• _The task_
The answer must be the full listing, reproduced without any change.

• _Exercise inputs_
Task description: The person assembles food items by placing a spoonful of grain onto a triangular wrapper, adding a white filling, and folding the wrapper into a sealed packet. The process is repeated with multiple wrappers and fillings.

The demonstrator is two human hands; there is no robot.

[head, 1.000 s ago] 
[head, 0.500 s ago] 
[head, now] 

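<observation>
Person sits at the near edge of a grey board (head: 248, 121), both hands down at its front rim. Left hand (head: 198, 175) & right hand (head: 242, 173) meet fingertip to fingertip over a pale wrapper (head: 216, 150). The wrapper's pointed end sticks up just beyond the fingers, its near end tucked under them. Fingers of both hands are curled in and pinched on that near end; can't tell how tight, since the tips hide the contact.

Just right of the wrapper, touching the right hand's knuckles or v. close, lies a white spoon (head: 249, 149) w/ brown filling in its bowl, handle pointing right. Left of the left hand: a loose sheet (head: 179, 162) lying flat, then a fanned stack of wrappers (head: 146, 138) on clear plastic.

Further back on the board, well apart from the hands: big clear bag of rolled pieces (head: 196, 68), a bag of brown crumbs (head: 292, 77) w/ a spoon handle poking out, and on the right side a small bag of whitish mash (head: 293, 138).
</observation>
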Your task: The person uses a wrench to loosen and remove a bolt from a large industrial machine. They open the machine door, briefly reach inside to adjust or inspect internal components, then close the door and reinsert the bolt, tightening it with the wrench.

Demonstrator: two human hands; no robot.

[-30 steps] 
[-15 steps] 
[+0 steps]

• _Final answer_
Task description: The person assembles food items by placing a spoonful of grain onto a triangular wrapper, adding a white filling, and folding the wrapper into a sealed packet. The process is repeated with multiple wrappers and fillings.

The demonstrator is two human hands; there is no robot.

[head, 1.000 s ago] 
[head, 0.500 s ago] 
[head, now] 

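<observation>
Person sits at the near edge of a grey board (head: 248, 121), both hands down at its front rim. Left hand (head: 198, 175) & right hand (head: 242, 173) meet fingertip to fingertip over a pale wrapper (head: 216, 150). The wrapper's pointed end sticks up just beyond the fingers, its near end tucked under them. Fingers of both hands are curled in and pinched on that near end; can't tell how tight, since the tips hide the contact.

Just right of the wrapper, touching the right hand's knuckles or v. close, lies a white spoon (head: 249, 149) w/ brown filling in its bowl, handle pointing right. Left of the left hand: a loose sheet (head: 179, 162) lying flat, then a fanned stack of wrappers (head: 146, 138) on clear plastic.

Further back on the board, well apart from the hands: big clear bag of rolled pieces (head: 196, 68), a bag of brown crumbs (head: 292, 77) w/ a spoon handle poking out, and on the right side a small bag of whitish mash (head: 293, 138).
</observation>
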Your task: The person uses a wrench to loosen and remove a bolt from a large industrial machine. They open the machine door, briefly reach inside to adjust or inspect internal components, then close the door and reinsert the bolt, tightening it with the wrench.

Demonstrator: two human hands; no robot.

[-30 steps] 
[-15 steps] 
[+0 steps]

Nothing else is required for this exercise.